If your computer contracts a virus, would you remove the
outer casing and pour a cup of water into the electronic circuits? No, you say?
How ridiculous, you say? What about setting your computer on fire? I can guarantee
the virus will stop messing up the computer after it has burned to a crisp. There
is a procedure being done in “pain management” clinics that is just as
ridiculous. Patients who being treated for low back pain are having tiny,
sensitive nerve endings burned. Imagine being seared by a branding iron. Now
imagine that someone has come up with a tiny tool that bypasses protective
skin, muscle, and connective tissue, stabs into delicate nerve tissue, and
cauterizes it. In case you didn’t run out of the pain clinic screaming at the
first mention of burning nerves, please allow me to help you out with some
solid reasoning.
The first reason to avoid nerve cauterization is that nerves
do so much more than just report pain. By deadening nerves, you have effectively
shut down your body’s method of proprioception (the sensation of the position
of your body), sense of balance that relies on messages about joint position,
and signals about the range of motion capabilities of the joint effected. This
means that you are likely to abuse the already compromised areas of your spine
because it can’t tell you to stop a certain harmful movement; you have killed
the method of communication.
The second reason to walk out of any office that suggests
nerve cauterization is that, besides the fact that killing nerves does not fix
your problem, the nerves grow back.
Sometimes, scar tissue builds up, too, compounding your original problem. Your
body needs nerves; so badly, in fact, that when you kill them, they grow back.

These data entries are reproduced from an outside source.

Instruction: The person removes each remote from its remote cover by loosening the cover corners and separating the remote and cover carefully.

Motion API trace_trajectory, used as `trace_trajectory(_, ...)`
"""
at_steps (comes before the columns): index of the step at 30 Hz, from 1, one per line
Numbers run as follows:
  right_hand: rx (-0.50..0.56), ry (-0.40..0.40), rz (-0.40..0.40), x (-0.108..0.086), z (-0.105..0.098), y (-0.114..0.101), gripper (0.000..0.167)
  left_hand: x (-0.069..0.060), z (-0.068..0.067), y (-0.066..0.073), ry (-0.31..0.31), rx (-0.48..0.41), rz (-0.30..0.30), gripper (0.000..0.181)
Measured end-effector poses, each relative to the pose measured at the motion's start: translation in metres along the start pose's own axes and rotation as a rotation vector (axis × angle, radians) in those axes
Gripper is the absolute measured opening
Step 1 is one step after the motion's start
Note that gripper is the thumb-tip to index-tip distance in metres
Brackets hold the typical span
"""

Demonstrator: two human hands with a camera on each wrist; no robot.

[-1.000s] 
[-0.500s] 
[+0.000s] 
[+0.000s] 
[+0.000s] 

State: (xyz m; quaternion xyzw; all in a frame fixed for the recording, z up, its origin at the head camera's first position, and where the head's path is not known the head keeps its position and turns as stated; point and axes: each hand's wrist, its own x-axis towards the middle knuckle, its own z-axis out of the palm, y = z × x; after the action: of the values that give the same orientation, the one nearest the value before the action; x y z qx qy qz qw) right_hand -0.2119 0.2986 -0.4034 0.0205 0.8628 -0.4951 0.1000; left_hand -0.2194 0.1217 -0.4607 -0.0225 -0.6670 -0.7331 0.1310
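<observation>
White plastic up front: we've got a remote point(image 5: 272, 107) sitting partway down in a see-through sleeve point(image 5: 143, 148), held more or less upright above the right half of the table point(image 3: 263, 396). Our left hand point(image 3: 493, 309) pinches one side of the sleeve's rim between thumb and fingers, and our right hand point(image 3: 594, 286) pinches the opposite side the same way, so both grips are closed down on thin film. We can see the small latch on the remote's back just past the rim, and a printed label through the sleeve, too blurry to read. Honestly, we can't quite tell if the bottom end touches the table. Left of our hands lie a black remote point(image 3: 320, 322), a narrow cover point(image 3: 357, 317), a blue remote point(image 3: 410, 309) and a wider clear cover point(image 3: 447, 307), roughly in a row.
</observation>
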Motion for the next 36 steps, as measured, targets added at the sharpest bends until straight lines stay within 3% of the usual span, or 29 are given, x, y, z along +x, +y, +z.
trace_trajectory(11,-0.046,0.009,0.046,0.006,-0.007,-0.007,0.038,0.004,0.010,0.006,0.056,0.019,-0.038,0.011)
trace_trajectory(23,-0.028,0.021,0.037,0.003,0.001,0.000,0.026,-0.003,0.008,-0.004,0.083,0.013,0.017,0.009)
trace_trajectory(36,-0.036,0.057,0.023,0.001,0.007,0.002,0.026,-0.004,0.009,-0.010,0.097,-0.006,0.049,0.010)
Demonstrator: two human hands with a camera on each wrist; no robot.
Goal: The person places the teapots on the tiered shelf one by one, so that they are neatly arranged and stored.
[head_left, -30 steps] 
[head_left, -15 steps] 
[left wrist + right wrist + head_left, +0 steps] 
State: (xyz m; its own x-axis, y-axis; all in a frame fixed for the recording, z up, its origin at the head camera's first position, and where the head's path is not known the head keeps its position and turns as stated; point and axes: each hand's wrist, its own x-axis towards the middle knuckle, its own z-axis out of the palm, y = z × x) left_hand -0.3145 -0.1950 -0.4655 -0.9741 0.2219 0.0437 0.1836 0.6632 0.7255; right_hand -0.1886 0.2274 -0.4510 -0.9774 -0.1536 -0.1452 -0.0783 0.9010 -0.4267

Most people who burn their spinal nerves have it done again…and again. And the
pain comes back with the nerve endings, by the way.

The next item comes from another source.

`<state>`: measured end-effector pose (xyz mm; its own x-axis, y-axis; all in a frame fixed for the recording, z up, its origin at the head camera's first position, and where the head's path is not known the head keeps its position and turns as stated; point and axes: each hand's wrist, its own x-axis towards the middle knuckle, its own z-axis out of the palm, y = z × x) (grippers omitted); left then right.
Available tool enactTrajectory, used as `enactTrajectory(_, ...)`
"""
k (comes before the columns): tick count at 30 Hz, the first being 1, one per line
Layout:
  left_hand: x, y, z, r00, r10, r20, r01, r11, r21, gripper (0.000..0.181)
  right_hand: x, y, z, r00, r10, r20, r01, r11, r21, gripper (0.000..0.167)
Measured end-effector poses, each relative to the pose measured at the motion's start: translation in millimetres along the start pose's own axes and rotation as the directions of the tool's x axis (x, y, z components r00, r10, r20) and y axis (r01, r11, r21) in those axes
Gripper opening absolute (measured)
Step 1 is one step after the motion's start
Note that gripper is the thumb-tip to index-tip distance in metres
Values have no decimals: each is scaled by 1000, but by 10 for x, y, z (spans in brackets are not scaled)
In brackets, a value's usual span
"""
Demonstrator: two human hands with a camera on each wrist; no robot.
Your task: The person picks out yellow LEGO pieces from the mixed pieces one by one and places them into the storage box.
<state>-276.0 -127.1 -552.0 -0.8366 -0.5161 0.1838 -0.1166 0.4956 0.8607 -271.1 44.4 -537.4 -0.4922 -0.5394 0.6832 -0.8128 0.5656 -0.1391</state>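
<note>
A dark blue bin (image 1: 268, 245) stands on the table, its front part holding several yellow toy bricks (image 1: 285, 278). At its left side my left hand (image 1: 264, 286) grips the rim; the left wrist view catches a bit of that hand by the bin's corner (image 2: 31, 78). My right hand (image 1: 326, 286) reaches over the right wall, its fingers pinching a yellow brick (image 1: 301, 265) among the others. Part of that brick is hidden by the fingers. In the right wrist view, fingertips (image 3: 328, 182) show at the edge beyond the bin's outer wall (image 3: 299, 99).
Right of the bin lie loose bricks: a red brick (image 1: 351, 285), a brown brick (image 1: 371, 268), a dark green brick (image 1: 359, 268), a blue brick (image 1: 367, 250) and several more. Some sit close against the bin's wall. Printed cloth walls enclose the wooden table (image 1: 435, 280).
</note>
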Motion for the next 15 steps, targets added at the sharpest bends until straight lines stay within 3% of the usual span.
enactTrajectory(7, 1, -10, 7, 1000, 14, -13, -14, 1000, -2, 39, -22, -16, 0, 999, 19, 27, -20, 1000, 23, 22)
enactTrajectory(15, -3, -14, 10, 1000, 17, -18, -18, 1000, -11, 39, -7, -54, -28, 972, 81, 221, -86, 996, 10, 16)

The third reason to avoid this procedure,
in case you need a third reason, is something called sensitization. The more
you poke a sore spot, the more it hurts. A keyed up nervous system will often
send more, stronger pain signals to your brain over time, if you never take
care of the root problem. Trust me when I say nerves are not the problem.

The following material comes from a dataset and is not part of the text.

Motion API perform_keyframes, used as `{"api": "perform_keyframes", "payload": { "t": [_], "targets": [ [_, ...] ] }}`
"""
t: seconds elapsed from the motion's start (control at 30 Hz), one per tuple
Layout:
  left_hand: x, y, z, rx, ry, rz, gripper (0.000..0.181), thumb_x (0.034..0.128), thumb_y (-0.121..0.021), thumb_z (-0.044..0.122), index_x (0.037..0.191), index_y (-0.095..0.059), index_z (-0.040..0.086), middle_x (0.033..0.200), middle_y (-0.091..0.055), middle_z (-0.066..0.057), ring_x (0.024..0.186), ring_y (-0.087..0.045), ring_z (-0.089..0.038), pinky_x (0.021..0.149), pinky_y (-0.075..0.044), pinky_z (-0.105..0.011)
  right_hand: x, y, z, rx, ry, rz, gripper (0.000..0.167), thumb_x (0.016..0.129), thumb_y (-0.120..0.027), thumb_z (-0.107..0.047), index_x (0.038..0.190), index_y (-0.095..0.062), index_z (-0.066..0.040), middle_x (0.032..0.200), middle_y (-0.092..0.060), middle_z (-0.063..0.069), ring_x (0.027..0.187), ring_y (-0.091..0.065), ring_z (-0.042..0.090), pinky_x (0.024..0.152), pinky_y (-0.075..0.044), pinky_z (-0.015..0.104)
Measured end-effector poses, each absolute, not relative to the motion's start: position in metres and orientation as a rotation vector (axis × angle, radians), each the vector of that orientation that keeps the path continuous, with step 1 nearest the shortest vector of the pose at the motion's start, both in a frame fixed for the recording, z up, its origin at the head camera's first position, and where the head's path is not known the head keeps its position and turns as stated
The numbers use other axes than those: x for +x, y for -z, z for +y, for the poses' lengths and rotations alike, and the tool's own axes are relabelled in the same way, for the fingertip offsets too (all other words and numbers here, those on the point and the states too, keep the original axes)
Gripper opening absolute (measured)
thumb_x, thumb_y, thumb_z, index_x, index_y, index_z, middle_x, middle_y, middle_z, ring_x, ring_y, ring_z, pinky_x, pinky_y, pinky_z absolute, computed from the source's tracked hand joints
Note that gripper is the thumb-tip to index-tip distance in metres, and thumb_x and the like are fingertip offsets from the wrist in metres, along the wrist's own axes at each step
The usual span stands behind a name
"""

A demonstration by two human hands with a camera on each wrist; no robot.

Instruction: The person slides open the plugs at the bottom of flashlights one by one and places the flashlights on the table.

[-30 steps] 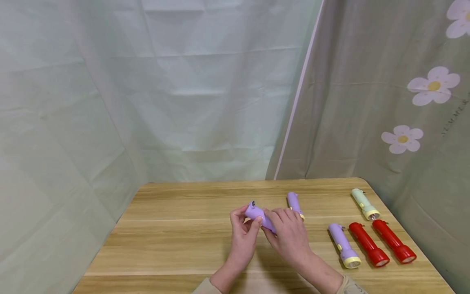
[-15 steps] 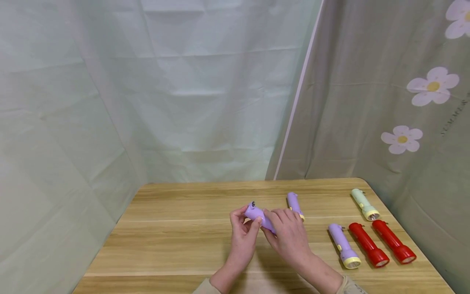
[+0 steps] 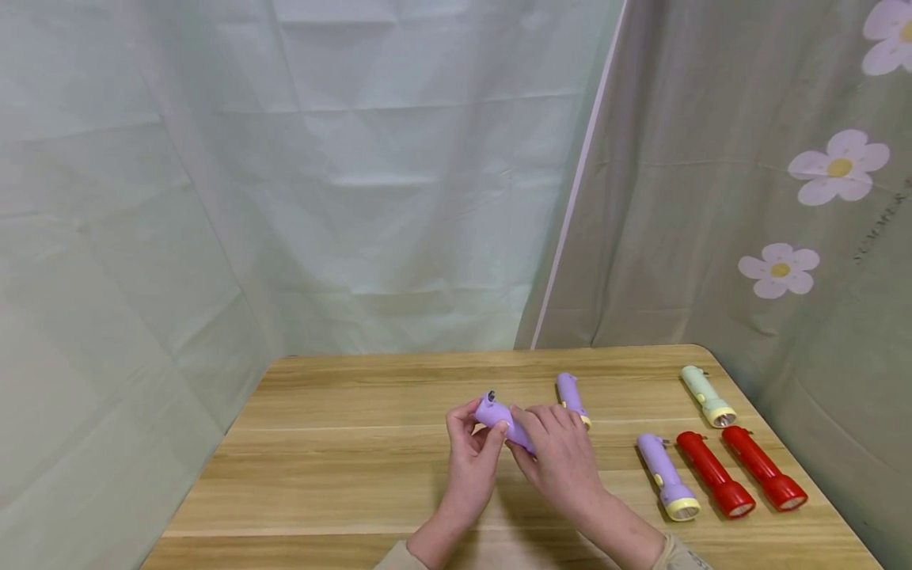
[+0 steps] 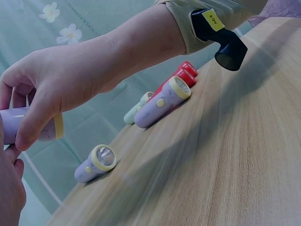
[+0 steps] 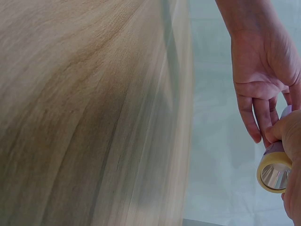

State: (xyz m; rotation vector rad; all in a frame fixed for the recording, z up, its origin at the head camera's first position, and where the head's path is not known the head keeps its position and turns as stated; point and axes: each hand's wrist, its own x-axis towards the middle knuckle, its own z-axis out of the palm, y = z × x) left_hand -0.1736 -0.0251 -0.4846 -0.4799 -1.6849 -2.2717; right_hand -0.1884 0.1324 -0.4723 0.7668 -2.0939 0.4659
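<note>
Both hands hold a purple flashlight (image 3: 492,411) above the table. My left hand (image 3: 472,465) pinches its tail end, where a small dark metal clip sticks up. Toward the head end, my right hand (image 3: 564,455) grips the body and hides much of it in the head view. A yellow rim (image 4: 59,125) shows past the right hand in the left wrist view. From the right wrist, the reflector (image 5: 275,175) of the held flashlight is visible. Behind the right hand lies another purple flashlight (image 3: 570,396), partly covered by the fingers.
On the table's right lie a third purple flashlight (image 3: 668,477), two red flashlights (image 3: 715,475) side by side and a pale green flashlight (image 3: 708,396) farther back. The wooden table (image 3: 328,459) ends at curtains (image 3: 399,198) behind and on both sides.
</note>
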Motion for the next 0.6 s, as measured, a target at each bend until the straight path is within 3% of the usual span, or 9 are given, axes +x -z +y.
{"api": "perform_keyframes", "payload": {
  "t": [0.6],
  "targets": [
    [-0.1727,0.4834,-0.0251,-0.463,2.290,-1.692,0.049,0.1020,-0.060,0.002,0.139,-0.028,0.000,0.136,-0.046,-0.024,0.113,-0.060,-0.033,0.090,-0.054,-0.027,-0.1884,0.4725,0.1326,0.768,-0.464,-2.090,0.050,0.075,-0.088,-0.020,0.120,-0.071,-0.010,0.100,-0.069,0.002,0.090,-0.061,0.026,0.073,-0.046,0.044]
  ]
}}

Nerves are the highly sensitive communication pathway for EVERYTHING your body
does. The problem causing back pain can be anything from a broken bone to
strained/sprained muscles and ligaments. Very often the problem is what
chiropractors call subluxation, which is a simple (and sometimes painful)
misalignment and fixation of spinal joints, causing inflammation and pressure
on nerves. To fix this problem, do not remove the nerves, remove the pressure.
Get adjusted at your chiropractor’s office.